*Exercise goal*. Only the lines that hold "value" should be in the answer, each copied from the data below.

Dataset excerpts
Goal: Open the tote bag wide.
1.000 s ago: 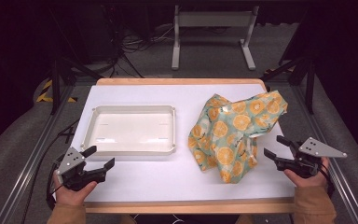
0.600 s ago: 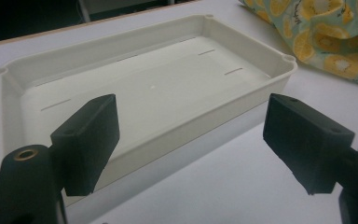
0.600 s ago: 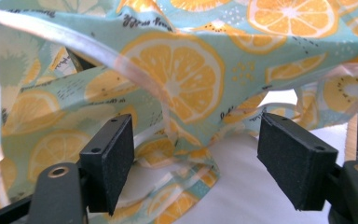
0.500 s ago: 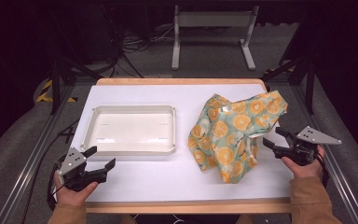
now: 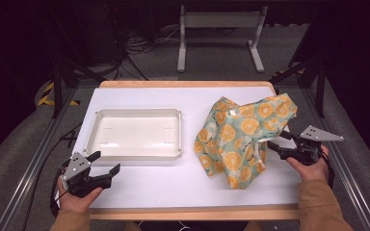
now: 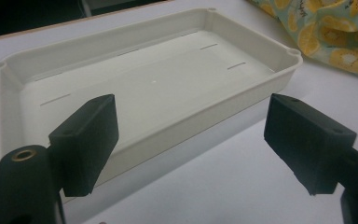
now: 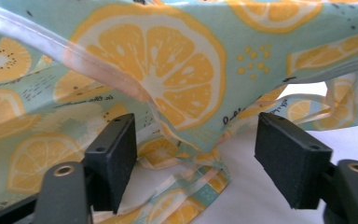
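High view first: the worktop (image 5: 183, 187) is a white sheet on a wooden table, and it carries two things. On its left half lies a shallow cream tray (image 5: 92, 139), long side running along the near edge, nothing in it. On the right half, close to the right edge and reaching toward the far right corner, lies the cloth (image 5: 243, 137), a crumpled pale green piece printed with orange slices, bunched up in folds rather than spread flat.

My right gripper (image 5: 275, 144) is at the right edge of the worktop, pointing left at the cloth's right side. Its jaws are wide apart and hold nothing. In the right gripper view the cloth (image 7: 168, 70) hangs close in front of me; a hemmed fold dips down between the two jaws, and I cannot tell whether it touches either pad. A bit of bare white worktop shows under it to the right.

My left gripper (image 5: 106, 163) rests near the near left corner, just in front of the tray's near rim and apart from it. Its jaws are also wide apart, empty. In the left gripper view the tray (image 6: 261, 86) lies just beyond them, with an edge of the cloth (image 6: 335, 32) past the tray's far end.
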A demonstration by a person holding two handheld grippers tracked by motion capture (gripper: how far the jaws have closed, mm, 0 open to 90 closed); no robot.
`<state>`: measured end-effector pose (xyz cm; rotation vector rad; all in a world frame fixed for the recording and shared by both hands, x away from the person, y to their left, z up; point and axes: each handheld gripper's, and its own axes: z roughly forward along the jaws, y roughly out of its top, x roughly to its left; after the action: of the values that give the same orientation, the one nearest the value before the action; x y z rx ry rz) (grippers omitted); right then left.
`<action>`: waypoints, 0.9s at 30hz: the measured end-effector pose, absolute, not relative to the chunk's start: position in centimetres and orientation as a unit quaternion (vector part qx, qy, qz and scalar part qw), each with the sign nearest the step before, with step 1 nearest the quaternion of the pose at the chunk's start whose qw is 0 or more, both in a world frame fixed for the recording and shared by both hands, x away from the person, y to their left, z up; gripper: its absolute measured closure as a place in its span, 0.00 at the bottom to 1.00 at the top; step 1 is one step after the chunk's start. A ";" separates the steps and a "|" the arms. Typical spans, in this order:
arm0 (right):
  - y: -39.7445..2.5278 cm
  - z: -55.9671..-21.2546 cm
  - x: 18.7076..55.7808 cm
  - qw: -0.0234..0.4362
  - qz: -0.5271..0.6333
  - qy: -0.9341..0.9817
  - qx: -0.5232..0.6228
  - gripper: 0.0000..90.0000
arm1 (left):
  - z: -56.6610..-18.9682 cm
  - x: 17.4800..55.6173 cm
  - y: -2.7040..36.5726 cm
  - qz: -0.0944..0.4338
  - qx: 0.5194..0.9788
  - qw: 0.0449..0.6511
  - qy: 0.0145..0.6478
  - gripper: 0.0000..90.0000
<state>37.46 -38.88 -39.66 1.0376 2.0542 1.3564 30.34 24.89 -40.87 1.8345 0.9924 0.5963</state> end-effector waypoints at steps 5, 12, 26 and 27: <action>-38.5 -39.6 37.6 0.230 0.495 0.752 0.371 0.40 | -40.9 30.3 24.8 0.243 0.750 0.465 0.403 0.20; -38.9 -39.3 37.3 0.233 0.500 0.750 0.364 0.66 | -41.0 30.4 24.7 0.242 0.753 0.463 0.401 0.20; -39.2 -37.7 36.0 0.257 0.508 0.743 0.352 0.98 | -41.2 30.5 24.5 0.239 0.756 0.459 0.400 0.20; -39.2 -37.6 35.9 0.258 0.509 0.743 0.351 0.98 | -41.2 30.5 24.5 0.239 0.757 0.458 0.400 0.20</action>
<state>35.91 -39.23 -37.60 0.9530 2.0134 1.3788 30.47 24.51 -41.18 1.8656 0.9852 0.5897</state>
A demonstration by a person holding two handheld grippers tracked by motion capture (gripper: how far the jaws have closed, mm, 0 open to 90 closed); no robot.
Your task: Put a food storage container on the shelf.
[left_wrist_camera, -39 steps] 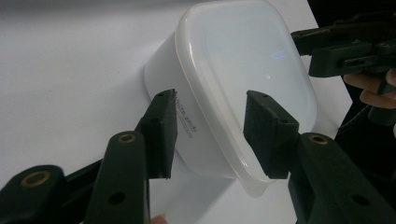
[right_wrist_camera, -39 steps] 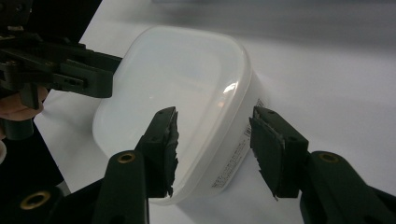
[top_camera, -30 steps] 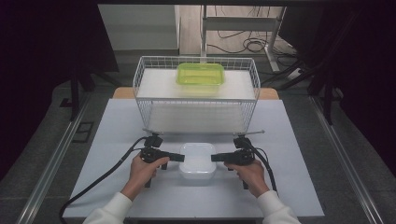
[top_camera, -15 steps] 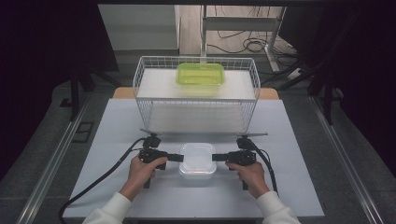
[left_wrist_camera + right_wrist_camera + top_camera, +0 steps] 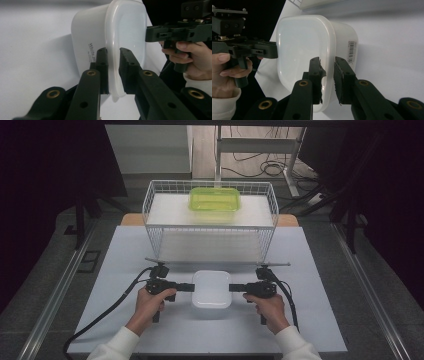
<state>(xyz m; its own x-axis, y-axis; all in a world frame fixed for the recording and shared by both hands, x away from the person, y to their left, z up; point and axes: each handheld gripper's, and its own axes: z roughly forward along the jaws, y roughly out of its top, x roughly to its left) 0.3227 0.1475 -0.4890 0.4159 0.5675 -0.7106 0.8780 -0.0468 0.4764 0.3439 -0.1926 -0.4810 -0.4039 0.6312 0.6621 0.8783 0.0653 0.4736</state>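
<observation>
- White lidded container (image 5: 211,289): rounded rectangle of translucent plastic, lid on; sits on the tabletop (image 5: 320,285) midway between its left and right edges, nearer the front edge than the back. Printed lettering on one side wall, a barcode label on the opposite wall.
- Left gripper (image 5: 189,287): held in the person's left hand (image 5: 150,304); jaws straddle the lid rim at the container's left side and pinch it, as the left gripper view shows (image 5: 113,72).
- Right gripper (image 5: 233,288): held in the right hand (image 5: 270,308); jaws pinch the lid rim at the container's right side (image 5: 327,77).
- Wire basket (image 5: 210,227): white, at the back edge of the tabletop, behind the container and well apart from it.
- Green container (image 5: 215,199): translucent, lidded, resting on a white slab (image 5: 165,210) inside the basket.
</observation>
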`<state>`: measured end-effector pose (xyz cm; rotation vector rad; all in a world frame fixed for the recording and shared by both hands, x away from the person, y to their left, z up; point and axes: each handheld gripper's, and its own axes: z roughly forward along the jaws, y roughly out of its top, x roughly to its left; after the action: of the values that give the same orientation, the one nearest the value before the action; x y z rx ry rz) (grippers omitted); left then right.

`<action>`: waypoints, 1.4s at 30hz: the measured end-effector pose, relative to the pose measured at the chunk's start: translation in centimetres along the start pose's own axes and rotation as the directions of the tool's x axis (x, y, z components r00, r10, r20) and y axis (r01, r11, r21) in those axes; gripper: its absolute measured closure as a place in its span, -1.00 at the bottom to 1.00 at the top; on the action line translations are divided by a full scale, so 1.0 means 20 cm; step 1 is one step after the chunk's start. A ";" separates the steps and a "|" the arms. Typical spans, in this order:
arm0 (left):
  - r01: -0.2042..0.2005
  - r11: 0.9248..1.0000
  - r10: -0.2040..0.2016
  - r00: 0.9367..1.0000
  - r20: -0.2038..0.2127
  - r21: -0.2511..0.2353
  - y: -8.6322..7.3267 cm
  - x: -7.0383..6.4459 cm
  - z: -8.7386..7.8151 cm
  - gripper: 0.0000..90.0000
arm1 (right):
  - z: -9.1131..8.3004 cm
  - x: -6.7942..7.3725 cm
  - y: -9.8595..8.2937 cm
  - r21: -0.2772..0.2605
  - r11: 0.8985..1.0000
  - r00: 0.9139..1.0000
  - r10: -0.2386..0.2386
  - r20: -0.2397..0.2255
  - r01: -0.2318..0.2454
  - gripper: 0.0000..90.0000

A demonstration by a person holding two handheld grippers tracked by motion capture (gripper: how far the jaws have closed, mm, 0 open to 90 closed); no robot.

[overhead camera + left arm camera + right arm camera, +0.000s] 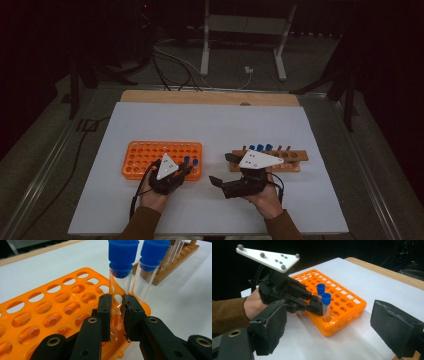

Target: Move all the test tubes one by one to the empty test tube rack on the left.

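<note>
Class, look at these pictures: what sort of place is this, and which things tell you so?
Probably a lab bench set up for recording: an orange rack and a wooden rack with capped tubes, on a white table.

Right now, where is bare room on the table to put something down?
Free: the white table sheet beyond the orange plastic tube rack and the wooden tube rack, plus both outer edges. Crowded: between the racks, around the left gripper and right gripper.

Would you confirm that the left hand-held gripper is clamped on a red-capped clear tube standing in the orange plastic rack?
Not quite: the cap is blue. The left gripper view shows the left hand-held gripper clamped on a blue-capped clear tube standing in the orange plastic rack.
</note>
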<state>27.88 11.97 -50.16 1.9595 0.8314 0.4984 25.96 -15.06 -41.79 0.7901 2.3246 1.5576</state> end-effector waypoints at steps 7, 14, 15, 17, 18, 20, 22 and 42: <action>0.001 1.000 -0.001 1.000 0.004 -0.002 -0.01 0.00 -0.01 0.74 | 0.00 -0.01 -0.01 0.001 1.000 1.000 0.003 0.009 -0.003 -0.70; 0.022 0.999 -0.022 1.000 0.005 -0.025 0.00 0.01 -0.02 0.43 | 0.01 -0.02 -0.01 0.008 1.000 1.000 0.009 0.018 -0.009 -0.72; 0.034 0.999 -0.033 0.999 0.013 -0.032 0.00 0.02 -0.03 0.35 | 0.01 -0.02 -0.01 0.009 1.000 1.000 0.011 0.019 -0.011 -0.73; 0.061 0.997 -0.059 0.998 0.034 -0.038 0.01 0.04 -0.04 0.22 | 0.01 -0.03 -0.01 0.008 1.000 0.999 0.013 0.031 -0.013 -0.74; 0.068 0.997 -0.066 0.997 0.047 -0.039 0.01 0.04 -0.05 0.20 | 0.01 -0.03 -0.01 0.007 1.000 0.999 0.015 0.031 -0.016 -0.75; 0.083 0.995 -0.080 0.996 0.050 -0.051 0.01 0.05 -0.08 0.14 | 0.01 -0.03 -0.01 0.005 1.000 0.999 0.017 0.038 -0.018 -0.77; 0.102 0.992 -0.098 0.994 0.055 -0.068 0.02 0.07 -0.11 0.09 | 0.00 -0.04 -0.01 0.004 1.000 0.999 0.020 0.041 -0.020 -0.77; 0.164 0.982 -0.165 0.986 0.000 -0.093 0.05 0.18 -0.31 -0.96 | -0.09 -0.16 -0.01 -0.018 0.999 0.987 0.048 0.153 -0.046 -0.95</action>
<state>26.89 17.95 -46.11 1.7878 0.9497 0.4395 27.69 -18.38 -41.55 0.9323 2.1981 1.4749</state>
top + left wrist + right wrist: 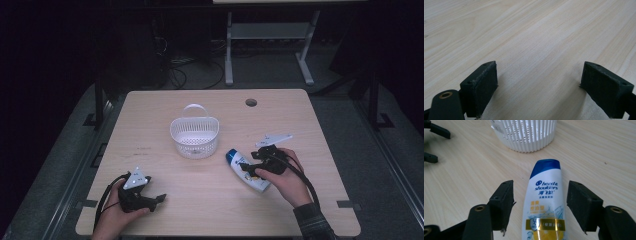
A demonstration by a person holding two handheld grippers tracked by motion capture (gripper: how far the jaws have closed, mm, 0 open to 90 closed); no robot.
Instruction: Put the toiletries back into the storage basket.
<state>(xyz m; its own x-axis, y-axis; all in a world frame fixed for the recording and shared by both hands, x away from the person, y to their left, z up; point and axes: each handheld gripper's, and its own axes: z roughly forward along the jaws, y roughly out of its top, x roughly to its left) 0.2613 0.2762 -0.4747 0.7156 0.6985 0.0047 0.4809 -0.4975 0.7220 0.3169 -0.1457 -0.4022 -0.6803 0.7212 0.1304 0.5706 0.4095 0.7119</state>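
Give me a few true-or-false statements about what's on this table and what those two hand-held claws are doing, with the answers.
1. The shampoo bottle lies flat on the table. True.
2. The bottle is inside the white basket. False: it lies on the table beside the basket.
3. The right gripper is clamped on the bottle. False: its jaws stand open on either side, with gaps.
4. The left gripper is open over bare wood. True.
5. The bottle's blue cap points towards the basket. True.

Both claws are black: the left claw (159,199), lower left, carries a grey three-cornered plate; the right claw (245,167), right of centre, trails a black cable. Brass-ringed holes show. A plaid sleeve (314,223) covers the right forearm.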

*Solution to the problem*.
`<state>`: measured end-effector pose (xyz cm; rotation vector rad; all in a world frame fixed for the recording and shared by both hands, x away from the person, y to their left, z up; point and axes: each handheld gripper's, and its own axes: z roughly forward along the jaws, y roughly out of its top, x roughly to its left; after the action: of the values that give the same orientation, the one nearest the value before the action; x y z rx ry rz) (grippers omitted); right then left.
`<state>`: measured end-effector pose (xyz cm; rotation vector rad; all in a world frame fixed for the recording and shared by both hands, x away from the person, y to their left, z up; point and axes: each handheld gripper's, and its own axes: z roughly forward along the jaws, y roughly out of its top, x roughly to its left; after the action: of the values that give the same orientation, the one nearest the value before the action; x y z rx ry rz) (grippers omitted); left then right.

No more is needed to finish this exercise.